**YOUR GOAL**
Find all the lines in the entries below that hold the word "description" and copy them.

Records from a dataset:

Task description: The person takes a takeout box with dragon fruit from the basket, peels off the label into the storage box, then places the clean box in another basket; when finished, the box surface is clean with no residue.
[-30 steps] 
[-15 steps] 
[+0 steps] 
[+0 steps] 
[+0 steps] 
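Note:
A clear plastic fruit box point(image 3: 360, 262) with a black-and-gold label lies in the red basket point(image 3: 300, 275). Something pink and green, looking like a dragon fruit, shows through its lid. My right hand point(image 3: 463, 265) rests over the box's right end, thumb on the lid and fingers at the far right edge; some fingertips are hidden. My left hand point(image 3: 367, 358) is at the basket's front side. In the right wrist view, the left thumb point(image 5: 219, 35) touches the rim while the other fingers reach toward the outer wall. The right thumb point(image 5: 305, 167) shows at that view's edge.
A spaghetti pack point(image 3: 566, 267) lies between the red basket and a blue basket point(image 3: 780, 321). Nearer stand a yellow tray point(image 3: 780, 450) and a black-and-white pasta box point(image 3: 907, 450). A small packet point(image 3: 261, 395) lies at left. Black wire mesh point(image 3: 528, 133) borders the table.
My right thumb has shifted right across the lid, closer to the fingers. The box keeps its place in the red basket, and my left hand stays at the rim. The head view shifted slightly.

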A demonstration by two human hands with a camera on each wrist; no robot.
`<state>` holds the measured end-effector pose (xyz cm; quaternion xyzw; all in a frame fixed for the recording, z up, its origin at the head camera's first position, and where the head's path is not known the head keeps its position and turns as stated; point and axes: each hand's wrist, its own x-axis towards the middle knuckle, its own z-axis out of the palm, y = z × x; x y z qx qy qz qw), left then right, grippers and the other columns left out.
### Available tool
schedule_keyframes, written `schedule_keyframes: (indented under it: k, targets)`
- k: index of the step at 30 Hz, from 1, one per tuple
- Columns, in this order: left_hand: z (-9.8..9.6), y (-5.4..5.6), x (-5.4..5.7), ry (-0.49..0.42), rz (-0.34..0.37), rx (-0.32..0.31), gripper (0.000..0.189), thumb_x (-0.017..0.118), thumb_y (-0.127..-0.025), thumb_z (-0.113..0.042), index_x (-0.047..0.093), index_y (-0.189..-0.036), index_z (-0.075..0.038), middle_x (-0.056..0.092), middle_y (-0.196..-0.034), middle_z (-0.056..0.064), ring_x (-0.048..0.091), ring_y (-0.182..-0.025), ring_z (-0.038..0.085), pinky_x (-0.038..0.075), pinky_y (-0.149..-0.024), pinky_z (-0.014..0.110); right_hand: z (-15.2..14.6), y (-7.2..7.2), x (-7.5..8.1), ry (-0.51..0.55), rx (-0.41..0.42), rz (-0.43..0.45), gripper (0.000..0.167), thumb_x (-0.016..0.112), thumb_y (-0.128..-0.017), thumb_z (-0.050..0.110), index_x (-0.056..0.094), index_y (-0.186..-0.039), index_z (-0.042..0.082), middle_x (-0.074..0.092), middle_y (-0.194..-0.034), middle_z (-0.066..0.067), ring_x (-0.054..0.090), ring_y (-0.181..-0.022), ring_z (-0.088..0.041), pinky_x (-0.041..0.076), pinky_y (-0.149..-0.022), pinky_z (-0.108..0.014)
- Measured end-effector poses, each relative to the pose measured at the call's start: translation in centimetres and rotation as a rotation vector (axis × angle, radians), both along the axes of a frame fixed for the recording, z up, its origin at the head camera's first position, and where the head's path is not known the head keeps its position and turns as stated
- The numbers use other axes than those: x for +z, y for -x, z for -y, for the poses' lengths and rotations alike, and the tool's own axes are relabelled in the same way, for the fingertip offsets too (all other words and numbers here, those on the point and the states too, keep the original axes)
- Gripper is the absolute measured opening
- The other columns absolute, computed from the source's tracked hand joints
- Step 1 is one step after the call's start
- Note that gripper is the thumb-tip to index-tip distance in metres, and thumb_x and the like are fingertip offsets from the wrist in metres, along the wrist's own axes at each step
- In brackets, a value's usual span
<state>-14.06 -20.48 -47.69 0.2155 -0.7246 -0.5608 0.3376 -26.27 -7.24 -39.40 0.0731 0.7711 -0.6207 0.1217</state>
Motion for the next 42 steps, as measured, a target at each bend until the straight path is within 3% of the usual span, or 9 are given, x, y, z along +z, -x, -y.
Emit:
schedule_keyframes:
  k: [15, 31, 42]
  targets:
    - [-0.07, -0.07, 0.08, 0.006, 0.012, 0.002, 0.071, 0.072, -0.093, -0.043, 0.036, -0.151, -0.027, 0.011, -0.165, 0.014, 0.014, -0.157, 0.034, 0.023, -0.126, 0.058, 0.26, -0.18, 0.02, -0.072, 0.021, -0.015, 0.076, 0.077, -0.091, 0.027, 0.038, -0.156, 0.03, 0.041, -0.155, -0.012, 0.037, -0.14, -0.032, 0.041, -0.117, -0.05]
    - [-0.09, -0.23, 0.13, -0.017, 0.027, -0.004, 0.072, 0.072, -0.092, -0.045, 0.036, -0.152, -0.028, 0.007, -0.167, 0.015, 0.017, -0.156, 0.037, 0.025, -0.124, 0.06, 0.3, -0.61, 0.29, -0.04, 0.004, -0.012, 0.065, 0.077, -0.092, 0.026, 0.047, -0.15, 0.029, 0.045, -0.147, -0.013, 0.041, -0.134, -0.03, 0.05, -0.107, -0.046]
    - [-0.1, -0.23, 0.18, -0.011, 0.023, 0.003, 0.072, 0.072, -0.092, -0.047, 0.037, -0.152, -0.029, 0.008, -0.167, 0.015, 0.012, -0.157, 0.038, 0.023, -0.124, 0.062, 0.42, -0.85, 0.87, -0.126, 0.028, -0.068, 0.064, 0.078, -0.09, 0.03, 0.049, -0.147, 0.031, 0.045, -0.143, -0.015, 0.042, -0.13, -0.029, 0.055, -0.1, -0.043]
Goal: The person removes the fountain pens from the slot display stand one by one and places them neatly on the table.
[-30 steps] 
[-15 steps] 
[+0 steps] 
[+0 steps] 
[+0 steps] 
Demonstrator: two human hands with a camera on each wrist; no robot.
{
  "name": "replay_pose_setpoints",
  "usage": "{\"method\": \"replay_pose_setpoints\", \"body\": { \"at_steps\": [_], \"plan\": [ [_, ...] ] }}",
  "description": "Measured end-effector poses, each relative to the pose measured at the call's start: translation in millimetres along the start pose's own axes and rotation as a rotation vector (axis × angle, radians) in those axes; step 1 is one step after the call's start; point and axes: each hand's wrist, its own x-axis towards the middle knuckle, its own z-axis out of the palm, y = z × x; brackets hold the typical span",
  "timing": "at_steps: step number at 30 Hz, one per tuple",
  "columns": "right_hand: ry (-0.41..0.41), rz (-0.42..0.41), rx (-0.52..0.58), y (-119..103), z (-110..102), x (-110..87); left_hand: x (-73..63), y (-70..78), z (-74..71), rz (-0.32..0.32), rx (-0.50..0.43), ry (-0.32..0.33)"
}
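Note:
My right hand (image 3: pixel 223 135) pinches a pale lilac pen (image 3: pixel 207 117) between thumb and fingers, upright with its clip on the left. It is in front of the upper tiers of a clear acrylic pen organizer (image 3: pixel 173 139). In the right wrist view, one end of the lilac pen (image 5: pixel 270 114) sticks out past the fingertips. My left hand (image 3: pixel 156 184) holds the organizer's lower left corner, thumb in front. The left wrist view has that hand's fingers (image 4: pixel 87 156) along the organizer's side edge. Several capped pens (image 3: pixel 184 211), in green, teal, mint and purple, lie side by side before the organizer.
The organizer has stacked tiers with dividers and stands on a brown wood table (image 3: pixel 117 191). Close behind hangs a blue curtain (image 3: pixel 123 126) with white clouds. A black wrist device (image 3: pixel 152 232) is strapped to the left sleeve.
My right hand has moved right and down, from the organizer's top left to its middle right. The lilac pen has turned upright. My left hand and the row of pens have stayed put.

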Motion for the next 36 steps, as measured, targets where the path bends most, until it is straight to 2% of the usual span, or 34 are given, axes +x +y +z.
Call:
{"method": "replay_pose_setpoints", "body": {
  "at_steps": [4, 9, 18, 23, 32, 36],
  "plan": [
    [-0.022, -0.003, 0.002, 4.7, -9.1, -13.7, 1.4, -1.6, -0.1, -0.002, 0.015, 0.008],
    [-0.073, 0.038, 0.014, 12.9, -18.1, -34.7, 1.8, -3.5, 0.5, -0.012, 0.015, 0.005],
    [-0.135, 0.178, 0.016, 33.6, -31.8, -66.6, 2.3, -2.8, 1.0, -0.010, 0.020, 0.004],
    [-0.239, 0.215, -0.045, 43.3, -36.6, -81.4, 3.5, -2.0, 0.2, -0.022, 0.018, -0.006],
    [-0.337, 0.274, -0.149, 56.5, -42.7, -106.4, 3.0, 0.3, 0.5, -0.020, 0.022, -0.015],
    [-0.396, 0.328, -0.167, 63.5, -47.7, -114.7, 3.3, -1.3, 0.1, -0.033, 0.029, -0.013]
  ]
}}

**WRITTEN SOLUTION**
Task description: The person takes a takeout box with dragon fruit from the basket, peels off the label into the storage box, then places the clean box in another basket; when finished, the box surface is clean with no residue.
  "description": "Measured end-effector poses, each relative to the pose measured at the call's start: translation in millimetres along the start pose's own axes and rotation as a rotation vector (axis × angle, radians) in those axes; step 1 is one step after the call's start; point and axes: each hand's wrist, its own x-axis towards the middle knuckle, its own z-axis out of the palm, y = z × x; brackets hold the typical span",

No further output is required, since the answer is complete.